Ende des Homeoffice
Clearlink-Mitarbeiter muss seinen Hund verkaufen - der Chef freut sich

Wenn die Zeiten hart sind, muss man sich etwas mehr reinhängen, fand der Chef des Unternehmens Clearlink – und beendete die Homeoffice-Regelung. Seine Freude darüber, dass ein Mitarbeiter deshalb seinen Hund verkaufen musste, war dabei nicht der einzige Ausfall.
CEO lobt Opferbereitschaft seiner Mitarbeiter
Während der Pandemie ist das Homeoffice für viele Büro-Angestellte zur Selbstverständlichkeit geworden. Nun verlangen viele Arbeitgeber die Rückkehr ins Büro. Bei einer Werbefirma im US-Bundesstaat Utah führte diese Entscheidung nun zu einem denkwürdigen Auftritt des Chefs. Der lobte nicht nur die Opferbereitschaft, für den Job seinen Hund zu verkaufen, sondern sprach Eltern quasi die Arbeitsfähigkeit ab.
In einer Videoschalte hatte sich CEO James Clarke an seine Belegschaft gewandt.
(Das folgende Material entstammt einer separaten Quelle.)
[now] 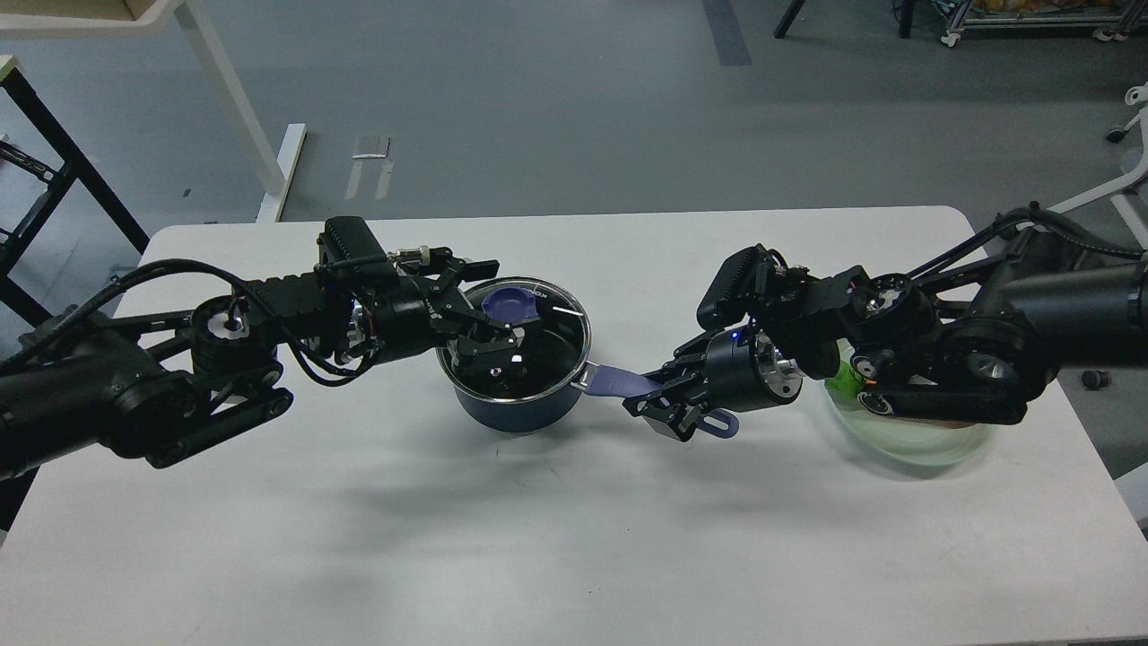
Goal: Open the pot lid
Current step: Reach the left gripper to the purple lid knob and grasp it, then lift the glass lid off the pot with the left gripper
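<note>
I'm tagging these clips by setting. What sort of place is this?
Probably a robotics lab or workshop, not a home kitchen: the pot sits on a plain white table, over a grey floor with bare desk legs and a wheeled metal rack.

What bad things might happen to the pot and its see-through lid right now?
1. The left gripper has its jaws around the lavender knob of the glass lid; a weak hold might let the lid slip back onto the pot.
2. The right gripper clamps the pot handle; if that grip loosens, the pot might lift or slide with the lid.
</note>
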Robot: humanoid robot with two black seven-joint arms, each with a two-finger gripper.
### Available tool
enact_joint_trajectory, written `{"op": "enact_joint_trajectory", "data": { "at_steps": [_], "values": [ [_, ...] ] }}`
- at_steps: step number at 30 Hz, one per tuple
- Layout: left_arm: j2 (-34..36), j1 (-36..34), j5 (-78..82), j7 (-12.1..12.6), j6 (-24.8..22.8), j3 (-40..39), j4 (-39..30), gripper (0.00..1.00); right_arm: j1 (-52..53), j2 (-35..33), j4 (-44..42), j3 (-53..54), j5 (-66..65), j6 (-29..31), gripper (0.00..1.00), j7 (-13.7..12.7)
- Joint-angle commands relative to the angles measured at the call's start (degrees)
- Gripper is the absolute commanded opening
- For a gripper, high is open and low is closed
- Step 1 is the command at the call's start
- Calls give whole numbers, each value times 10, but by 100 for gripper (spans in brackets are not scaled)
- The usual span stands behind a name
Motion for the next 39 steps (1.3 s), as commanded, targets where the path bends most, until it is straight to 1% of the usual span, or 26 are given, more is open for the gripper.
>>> {"op": "enact_joint_trajectory", "data": {
  "at_steps": [1,5,7,10,13,14,18,21,23,25,29,32,35,37,39],
  "values": [
    [-1,1,-5,0,0,7,0,89,0,1,-1,0,0,0,21,0],
    [-2,0,-6,0,5,26,14,73,0,1,-1,0,0,0,21,0],
    [-5,0,-6,-3,10,37,16,68,0,1,-1,0,0,0,21,0],
    [-5,0,-6,-3,18,41,17,58,-1,1,-1,0,0,0,21,0],
    [-5,-2,-5,-3,23,41,17,45,-4,1,-1,0,0,0,21,0],
    [-5,-3,-6,-3,24,41,16,43,-4,1,-3,0,0,0,21,0],
    [-3,-7,-6,-3,30,39,15,39,-4,1,-6,0,0,0,21,0],
    [4,-13,-20,-3,30,32,10,39,-4,1,-7,0,0,0,21,0],
    [19,-30,-42,-3,29,33,7,39,-4,0,-6,0,0,0,21,0],
    [42,-42,-58,-7,28,35,4,39,-4,0,-7,0,0,0,21,0],
    [96,-45,-60,-31,27,40,5,39,-4,-2,-7,0,0,0,21,0],
    [149,-35,-62,-35,27,43,8,40,-7,-1,-7,0,0,0,21,0],
    [207,-16,-64,-41,30,64,14,40,-14,0,-7,0,0,0,21,0],
    [226,-1,-65,-56,31,69,22,40,-14,-1,-8,0,0,0,21,0],
    [235,19,-65,-60,34,69,42,40,-13,-1,-7,0,0,0,22,0]
  ]
}}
Obwohl er noch im Oktober versprochen hatte, keinesfalls einen Bürozwang einzuführen, hatte er inzwischen seine Meinung geändert. "Ihr habt meine Freundlichkeit mit Schwäche verwechselt", hielt er seinen Angestellten vor. Die Mitarbeiter müssten ihre Produktivität "um das 30- bis 50-fache unserer normalen Leistung erhöhen", forderte er bei dem Auftritt, der auf zahlreichen Plattformen wie Reddit verbreitet wurde. Und eine Maßnahme dafür sei das Ende des Homeoffice.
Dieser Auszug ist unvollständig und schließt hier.